**AIM OF THE TASK**
As the answer, set down the lines below from the one containing "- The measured" through the one containing "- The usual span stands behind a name", exactly and inclusively, and no others.

Source records:

====

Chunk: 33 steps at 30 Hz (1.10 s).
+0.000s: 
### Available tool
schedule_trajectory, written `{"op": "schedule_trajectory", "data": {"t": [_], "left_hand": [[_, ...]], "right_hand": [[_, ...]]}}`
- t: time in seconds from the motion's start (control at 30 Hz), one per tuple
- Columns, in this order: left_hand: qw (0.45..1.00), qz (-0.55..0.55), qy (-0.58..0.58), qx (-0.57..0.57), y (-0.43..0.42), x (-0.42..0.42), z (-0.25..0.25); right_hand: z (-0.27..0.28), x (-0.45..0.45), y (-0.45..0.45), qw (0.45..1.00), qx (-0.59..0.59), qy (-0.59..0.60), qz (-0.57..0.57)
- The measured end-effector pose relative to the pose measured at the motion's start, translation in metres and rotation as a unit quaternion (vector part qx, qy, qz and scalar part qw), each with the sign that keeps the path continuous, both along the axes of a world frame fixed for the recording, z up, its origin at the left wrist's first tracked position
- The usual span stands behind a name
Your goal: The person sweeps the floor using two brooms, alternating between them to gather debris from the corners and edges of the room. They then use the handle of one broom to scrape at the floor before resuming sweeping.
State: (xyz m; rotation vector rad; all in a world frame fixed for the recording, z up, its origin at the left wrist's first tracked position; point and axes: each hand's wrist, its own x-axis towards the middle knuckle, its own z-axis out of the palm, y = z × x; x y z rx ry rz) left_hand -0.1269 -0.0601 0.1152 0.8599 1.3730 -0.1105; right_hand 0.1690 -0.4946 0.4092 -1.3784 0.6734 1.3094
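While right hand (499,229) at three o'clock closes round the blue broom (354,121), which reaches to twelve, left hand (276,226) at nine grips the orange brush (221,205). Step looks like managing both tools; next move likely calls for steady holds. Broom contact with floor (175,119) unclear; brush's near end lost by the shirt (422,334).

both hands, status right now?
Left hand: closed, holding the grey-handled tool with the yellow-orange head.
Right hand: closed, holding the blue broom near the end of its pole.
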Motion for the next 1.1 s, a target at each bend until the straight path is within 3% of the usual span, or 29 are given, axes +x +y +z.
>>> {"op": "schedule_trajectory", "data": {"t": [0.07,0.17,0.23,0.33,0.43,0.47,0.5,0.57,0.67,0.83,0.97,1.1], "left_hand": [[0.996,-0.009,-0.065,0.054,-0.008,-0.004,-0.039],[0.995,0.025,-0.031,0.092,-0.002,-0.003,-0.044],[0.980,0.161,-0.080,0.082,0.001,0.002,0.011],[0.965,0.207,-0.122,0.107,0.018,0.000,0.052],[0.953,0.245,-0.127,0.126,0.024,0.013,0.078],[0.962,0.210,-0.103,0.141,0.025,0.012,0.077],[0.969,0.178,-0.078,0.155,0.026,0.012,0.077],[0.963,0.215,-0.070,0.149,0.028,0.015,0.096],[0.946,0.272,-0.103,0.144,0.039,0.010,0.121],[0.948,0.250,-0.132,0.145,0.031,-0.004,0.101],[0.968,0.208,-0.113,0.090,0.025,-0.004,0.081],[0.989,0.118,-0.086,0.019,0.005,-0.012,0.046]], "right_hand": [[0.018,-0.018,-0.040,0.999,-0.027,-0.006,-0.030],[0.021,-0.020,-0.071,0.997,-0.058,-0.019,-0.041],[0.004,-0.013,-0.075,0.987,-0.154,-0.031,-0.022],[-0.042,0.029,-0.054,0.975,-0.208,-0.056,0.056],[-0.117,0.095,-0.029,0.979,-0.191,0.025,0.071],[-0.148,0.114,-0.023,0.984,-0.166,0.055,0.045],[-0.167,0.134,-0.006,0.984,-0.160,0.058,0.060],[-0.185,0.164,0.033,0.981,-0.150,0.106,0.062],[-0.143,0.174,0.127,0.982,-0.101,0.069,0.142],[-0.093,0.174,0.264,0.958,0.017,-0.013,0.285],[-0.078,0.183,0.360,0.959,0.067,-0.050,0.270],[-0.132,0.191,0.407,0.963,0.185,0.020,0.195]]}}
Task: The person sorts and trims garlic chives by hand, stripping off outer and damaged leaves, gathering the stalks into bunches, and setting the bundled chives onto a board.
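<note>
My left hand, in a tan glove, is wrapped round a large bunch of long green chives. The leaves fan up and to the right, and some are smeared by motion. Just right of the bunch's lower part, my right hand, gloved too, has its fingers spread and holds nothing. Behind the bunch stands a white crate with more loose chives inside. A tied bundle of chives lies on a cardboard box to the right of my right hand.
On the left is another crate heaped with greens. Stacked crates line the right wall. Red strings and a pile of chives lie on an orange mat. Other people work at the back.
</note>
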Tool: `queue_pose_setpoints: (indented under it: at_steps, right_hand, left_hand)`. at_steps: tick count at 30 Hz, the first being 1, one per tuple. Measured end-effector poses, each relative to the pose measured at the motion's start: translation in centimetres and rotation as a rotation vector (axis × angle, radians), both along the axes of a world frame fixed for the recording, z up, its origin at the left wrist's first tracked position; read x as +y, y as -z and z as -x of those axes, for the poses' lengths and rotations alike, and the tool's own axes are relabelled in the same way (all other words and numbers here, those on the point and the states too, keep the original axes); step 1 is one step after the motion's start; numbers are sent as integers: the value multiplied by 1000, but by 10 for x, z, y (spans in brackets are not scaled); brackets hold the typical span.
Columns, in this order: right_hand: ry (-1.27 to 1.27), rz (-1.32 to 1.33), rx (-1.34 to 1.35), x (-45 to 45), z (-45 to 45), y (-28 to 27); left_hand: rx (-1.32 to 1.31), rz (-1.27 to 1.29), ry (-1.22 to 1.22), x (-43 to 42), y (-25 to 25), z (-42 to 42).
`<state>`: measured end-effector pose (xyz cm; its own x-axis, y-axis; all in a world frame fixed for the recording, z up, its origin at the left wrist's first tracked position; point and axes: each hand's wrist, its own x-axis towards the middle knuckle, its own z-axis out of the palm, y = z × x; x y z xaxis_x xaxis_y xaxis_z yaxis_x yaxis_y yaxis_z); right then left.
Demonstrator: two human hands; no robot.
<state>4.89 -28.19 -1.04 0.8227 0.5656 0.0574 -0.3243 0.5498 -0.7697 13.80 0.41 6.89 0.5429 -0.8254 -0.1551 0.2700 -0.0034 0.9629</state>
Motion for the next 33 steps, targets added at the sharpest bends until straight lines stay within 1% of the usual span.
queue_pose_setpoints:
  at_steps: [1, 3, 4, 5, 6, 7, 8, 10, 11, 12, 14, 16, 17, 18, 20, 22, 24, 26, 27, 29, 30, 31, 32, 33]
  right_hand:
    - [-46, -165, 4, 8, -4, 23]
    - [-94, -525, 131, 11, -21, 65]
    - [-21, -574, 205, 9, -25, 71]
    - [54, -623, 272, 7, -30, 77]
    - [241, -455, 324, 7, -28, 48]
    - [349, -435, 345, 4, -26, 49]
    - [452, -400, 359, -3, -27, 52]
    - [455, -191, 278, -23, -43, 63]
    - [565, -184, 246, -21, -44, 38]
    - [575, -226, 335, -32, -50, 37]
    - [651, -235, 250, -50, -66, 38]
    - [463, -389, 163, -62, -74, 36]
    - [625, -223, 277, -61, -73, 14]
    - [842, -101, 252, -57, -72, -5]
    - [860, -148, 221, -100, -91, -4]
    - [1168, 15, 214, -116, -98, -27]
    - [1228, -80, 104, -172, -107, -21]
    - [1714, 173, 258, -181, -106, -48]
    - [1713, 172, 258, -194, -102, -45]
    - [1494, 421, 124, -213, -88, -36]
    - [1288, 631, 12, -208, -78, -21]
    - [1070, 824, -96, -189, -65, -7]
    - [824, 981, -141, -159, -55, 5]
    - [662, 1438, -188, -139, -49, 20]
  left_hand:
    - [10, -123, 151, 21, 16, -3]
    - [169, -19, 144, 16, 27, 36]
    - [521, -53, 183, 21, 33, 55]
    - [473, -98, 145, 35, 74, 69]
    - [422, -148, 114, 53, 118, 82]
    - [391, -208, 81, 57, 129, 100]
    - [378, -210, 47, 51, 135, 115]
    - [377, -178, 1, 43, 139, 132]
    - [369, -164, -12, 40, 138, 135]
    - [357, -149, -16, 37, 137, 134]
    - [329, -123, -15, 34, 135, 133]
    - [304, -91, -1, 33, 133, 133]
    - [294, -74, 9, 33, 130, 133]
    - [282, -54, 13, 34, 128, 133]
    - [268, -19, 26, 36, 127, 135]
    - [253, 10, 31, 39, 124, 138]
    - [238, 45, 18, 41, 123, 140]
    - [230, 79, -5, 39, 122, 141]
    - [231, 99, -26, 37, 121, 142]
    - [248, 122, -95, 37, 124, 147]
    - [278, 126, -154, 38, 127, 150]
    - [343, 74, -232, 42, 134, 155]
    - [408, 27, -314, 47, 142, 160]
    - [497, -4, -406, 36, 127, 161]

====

**RESULT BELOW**
- The measured end-effector pose relative to the pose measured at the motion's start, translation in metres and rotation as a unit quaternion (vector part qx, qy, qz and scalar part qw), each with the sign that keeps the path continuous, both along the axes of a world frame fixed for the recording, z up, its origin at the left wrist's first tracked position
- The usual span stands behind a name

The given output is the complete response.